Supplied material >>
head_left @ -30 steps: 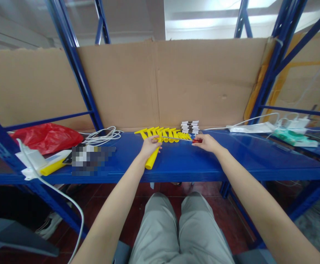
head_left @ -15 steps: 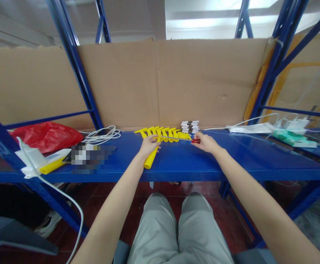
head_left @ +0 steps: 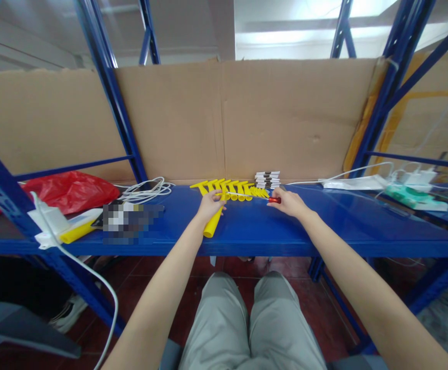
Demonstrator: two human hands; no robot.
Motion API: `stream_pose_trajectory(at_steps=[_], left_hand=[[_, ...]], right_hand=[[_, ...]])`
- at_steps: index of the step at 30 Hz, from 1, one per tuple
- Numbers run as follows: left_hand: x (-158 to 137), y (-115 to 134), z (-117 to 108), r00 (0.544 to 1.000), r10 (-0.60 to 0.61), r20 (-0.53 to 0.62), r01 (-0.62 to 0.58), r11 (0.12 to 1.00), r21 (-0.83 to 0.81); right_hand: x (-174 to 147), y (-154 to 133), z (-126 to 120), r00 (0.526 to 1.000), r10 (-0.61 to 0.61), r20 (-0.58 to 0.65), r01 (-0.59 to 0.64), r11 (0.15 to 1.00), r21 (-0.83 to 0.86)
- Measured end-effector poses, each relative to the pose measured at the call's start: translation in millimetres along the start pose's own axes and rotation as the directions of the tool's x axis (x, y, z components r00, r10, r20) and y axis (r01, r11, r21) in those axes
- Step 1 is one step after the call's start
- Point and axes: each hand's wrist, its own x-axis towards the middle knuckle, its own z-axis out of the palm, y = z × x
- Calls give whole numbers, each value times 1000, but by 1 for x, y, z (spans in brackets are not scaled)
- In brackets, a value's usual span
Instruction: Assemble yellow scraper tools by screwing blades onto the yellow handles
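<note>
My left hand [head_left: 210, 204] is closed around a yellow tool with a thick tubular handle [head_left: 212, 225], whose round end points toward me near the table's front edge. In my right hand [head_left: 288, 202], the fingers are wrapped on the red handle of a screwdriver [head_left: 274, 200]. Its long thin shaft reaches left to the top of the yellow tool, at my left fingers; whether the tip sits on a screw is too small to tell. Behind my hands lies a row of several similar yellow T-shaped tools [head_left: 233, 191], with small yellow pieces [head_left: 260, 192] at its right end.
A stack of white packets with dark bands [head_left: 267, 180] stands behind the small pieces. To the left lie a coiled white cable [head_left: 150, 189], a red plastic bag [head_left: 70, 192] and another yellow handle [head_left: 78, 232]. A green-and-white pack [head_left: 414, 198] and cables are at right; cardboard [head_left: 293, 118] backs the table.
The view has shifted slightly. Both hands keep their holds, and the screwdriver stays against the yellow tool with its red handle looking slightly turned.
</note>
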Motion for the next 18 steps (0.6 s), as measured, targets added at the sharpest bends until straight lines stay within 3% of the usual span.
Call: stream_pose_trajectory(at_steps=[9, 13, 18], left_hand=[[4, -6, -1, 1000, 16, 1, -16, 1000, 9], [4, -5, -1, 1000, 12, -9, -12, 1000, 1], [4, -5, 0, 1000, 20, -7, -20, 1000, 7]], right_hand=[[-1, 2, -1, 997, -70, -31, 70, 998, -6], [-2, -3, -2, 998, -55, 33, 54, 998, 32], [-2, -4, -1, 1000, -3, 17, 4, 1000, -22]])
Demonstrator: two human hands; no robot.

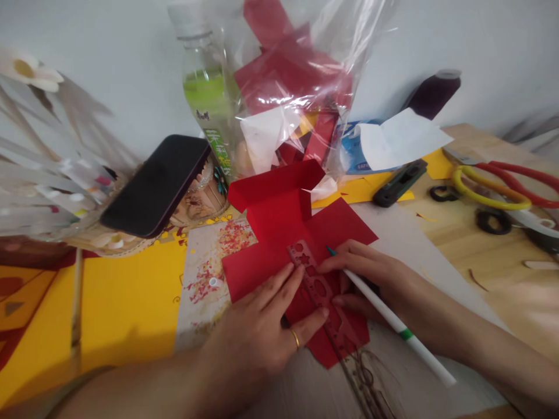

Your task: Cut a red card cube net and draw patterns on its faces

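In the head view, a red paper (pixel 283 224) cut into a shape with several flaps lies on a pale sheet (pixel 406 244) on the wooden counter (pixel 463 256), its far flaps folded up. A clear ruler (pixel 318 285) with cut-out shapes lies slantwise across the red paper, its near end reaching past the paper's edge. The left hand (pixel 262 317), a gold ring on one finger, is spread, fingertips on the ruler, gripping nothing. The right hand (pixel 371 276) is closed around a white pen (pixel 384 311) with a green band; its blue-green tip is just beside the ruler, over the red paper, though I cannot tell whether it touches. To the left, yellow paper (pixel 131 285) lies near the pale sheet, which carries red and yellow specks there. Behind it, a black phone (pixel 157 186) leans at a tilt beside a green-labelled bottle (pixel 209 110). A clear plastic bag (pixel 301 75) holding red pieces stands beyond the red paper. On the right are a dark cutter (pixel 399 183) and scissors (pixel 493 189) with yellow handles.
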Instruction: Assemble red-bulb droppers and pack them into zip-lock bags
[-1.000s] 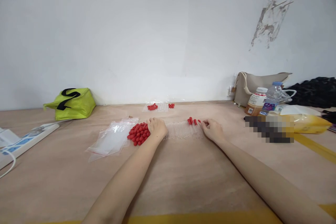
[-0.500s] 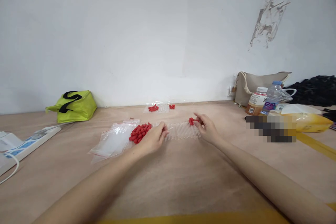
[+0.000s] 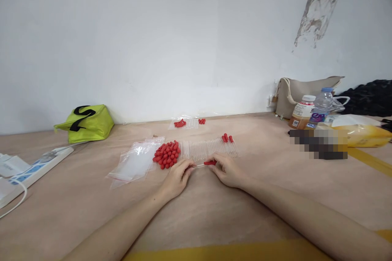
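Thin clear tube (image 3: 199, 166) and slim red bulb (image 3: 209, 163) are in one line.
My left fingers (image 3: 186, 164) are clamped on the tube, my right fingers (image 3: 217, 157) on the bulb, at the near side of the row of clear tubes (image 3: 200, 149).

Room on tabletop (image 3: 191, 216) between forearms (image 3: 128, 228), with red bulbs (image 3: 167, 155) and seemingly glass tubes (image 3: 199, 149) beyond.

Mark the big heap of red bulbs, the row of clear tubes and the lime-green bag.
Heap of red bulbs (image 3: 167, 155): head view, middle of the pile.
Row of clear tubes (image 3: 201, 150): head view, mid-row.
Lime-green bag (image 3: 92, 129): head view, its side.
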### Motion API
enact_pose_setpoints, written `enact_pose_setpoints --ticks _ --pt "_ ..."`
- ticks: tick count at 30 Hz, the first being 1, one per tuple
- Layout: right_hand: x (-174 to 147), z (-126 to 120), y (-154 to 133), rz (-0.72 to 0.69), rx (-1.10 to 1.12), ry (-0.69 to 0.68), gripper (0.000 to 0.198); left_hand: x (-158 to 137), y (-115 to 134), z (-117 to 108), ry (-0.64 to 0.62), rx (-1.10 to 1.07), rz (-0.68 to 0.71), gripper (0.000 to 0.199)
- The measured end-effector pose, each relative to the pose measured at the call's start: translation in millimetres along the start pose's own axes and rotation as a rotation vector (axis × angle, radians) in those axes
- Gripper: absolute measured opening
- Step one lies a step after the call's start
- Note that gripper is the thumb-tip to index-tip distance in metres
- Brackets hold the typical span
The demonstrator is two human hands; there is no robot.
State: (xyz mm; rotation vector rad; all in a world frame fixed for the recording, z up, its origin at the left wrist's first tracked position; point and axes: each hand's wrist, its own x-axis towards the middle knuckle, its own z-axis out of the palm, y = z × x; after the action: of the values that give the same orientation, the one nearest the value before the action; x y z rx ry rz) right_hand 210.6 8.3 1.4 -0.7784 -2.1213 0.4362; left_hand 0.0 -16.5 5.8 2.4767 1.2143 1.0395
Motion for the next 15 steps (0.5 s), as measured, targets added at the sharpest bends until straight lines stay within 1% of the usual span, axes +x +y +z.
enact_pose_setpoints --ticks 6,9,15 --pt "0.7 -2.4 -2.2 -0.018 0.035 -0.039 0.016 -0.6 -0.7 0.1 0.001 -0.004 -0.006 0.016" --pt "0.1 -1.7 -0.4 -0.025 0.042 -0.029 0.016 -0.3 -0.5 0.3 -0.011 -0.013 0.008 0.017" --pt "-1.0 0.3 5.7 -0.049 0.069 -0.053 0.015 -0.4 0.1 -0.1 -0.011 -0.030 0.057 0.020"
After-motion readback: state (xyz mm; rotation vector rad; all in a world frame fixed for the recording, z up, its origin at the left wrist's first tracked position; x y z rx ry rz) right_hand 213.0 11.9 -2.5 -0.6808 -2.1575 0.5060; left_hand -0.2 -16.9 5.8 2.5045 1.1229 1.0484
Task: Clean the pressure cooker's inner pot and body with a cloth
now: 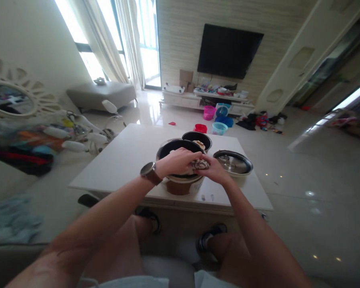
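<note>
A rice cooker body with a brown band and dark interior stands near the table's front edge. Over its opening, my left hand, with a watch on the wrist, is closed on a bunched brown-and-white patterned cloth. From the other side my right hand grips the same cloth, its fingers meeting the left ones. Just behind sits a dark inner pot with a beige and brown item in it, whose kind I cannot make out. The cooker's round metal lid lies at the right, underside up.
The white table also bears small bits near its front edge. Beyond it, a red basin and a turquoise basket are on the floor. A white floor lamp stands at the left. My legs are below the table edge.
</note>
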Tool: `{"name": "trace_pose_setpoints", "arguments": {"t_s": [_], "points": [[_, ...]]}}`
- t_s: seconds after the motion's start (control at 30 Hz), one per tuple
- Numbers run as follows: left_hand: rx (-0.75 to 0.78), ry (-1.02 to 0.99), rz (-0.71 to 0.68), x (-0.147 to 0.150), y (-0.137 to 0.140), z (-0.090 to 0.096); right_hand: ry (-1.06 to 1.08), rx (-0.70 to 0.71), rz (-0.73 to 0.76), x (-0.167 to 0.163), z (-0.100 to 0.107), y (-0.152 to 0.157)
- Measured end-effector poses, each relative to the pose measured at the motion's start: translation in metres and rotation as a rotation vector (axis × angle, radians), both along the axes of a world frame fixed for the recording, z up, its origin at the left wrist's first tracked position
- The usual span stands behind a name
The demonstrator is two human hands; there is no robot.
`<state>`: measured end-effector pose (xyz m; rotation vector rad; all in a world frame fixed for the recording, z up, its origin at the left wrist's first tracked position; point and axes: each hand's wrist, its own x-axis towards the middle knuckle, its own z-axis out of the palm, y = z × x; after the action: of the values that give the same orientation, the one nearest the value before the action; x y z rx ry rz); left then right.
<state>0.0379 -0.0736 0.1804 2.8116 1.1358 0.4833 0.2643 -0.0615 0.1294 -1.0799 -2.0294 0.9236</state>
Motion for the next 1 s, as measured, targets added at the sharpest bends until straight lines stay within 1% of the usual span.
{"name": "trace_pose_setpoints", "arguments": {"t_s": [0.07, 0.1, 0.17, 0.2, 0.23, 0.3, 0.37, 0.4, 0.43, 0.47, 0.53, 0.57, 0.6, 0.63, 0.67, 0.73, 0.83, 0.93, 1.0], "points": [[0.048, -0.108, -0.001, -0.010, -0.003, -0.008, -0.019, -0.082, 0.035, -0.010, 0.009, 0.008], [0.057, -0.182, -0.004, -0.016, -0.004, -0.012, -0.021, -0.106, 0.024, -0.015, 0.012, 0.012], [0.068, -0.406, 0.027, -0.032, -0.002, -0.022, -0.003, -0.142, -0.077, -0.022, 0.016, 0.020], [0.072, -0.552, 0.077, -0.043, 0.001, -0.028, 0.016, -0.159, -0.156, -0.024, 0.017, 0.024], [0.076, -0.716, 0.152, -0.055, 0.005, -0.037, 0.033, -0.176, -0.240, -0.027, 0.018, 0.029], [0.080, -1.061, 0.381, -0.081, 0.016, -0.058, 0.036, -0.197, -0.385, -0.030, 0.020, 0.039], [0.062, -1.381, 0.622, -0.103, 0.028, -0.085, -0.023, -0.149, -0.484, -0.037, 0.023, 0.048], [0.037, -1.478, 0.728, -0.111, 0.033, -0.099, -0.084, -0.090, -0.514, -0.042, 0.025, 0.051], [-0.023, -1.527, 0.799, -0.115, 0.036, -0.112, -0.164, -0.016, -0.536, -0.049, 0.027, 0.052], [-0.136, -1.557, 0.818, -0.117, 0.037, -0.122, -0.260, 0.061, -0.545, -0.058, 0.028, 0.053], [-0.414, -1.669, 0.793, -0.115, 0.035, -0.137, -0.471, 0.172, -0.516, -0.079, 0.028, 0.051], [-0.535, -1.722, 0.757, -0.111, 0.032, -0.140, -0.567, 0.186, -0.476, -0.091, 0.025, 0.049], [-0.618, -1.766, 0.723, -0.106, 0.029, -0.141, -0.650, 0.176, -0.419, -0.102, 0.021, 0.047], [-0.658, -1.793, 0.698, -0.102, 0.025, -0.141, -0.719, 0.150, -0.367, -0.112, 0.015, 0.046], [-0.664, -1.800, 0.683, -0.098, 0.022, -0.140, -0.782, 0.118, -0.322, -0.121, 0.009, 0.044], [-0.630, -1.780, 0.684, -0.092, 0.018, -0.139, -0.875, 0.041, -0.231, -0.132, -0.005, 0.044], [-0.566, -1.750, 0.703, -0.087, 0.021, -0.141, -0.927, -0.076, -0.079, -0.134, -0.024, 0.049], [-0.524, -1.761, 0.712, -0.083, 0.031, -0.148, -0.905, -0.090, 0.049, -0.131, -0.038, 0.054], [-0.518, -1.781, 0.719, -0.080, 0.039, -0.152, -0.900, -0.080, 0.094, -0.130, -0.045, 0.056]]}}
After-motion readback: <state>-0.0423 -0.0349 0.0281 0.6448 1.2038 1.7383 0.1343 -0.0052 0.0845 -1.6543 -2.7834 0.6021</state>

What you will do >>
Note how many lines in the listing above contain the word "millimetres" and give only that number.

Exercise result >>
2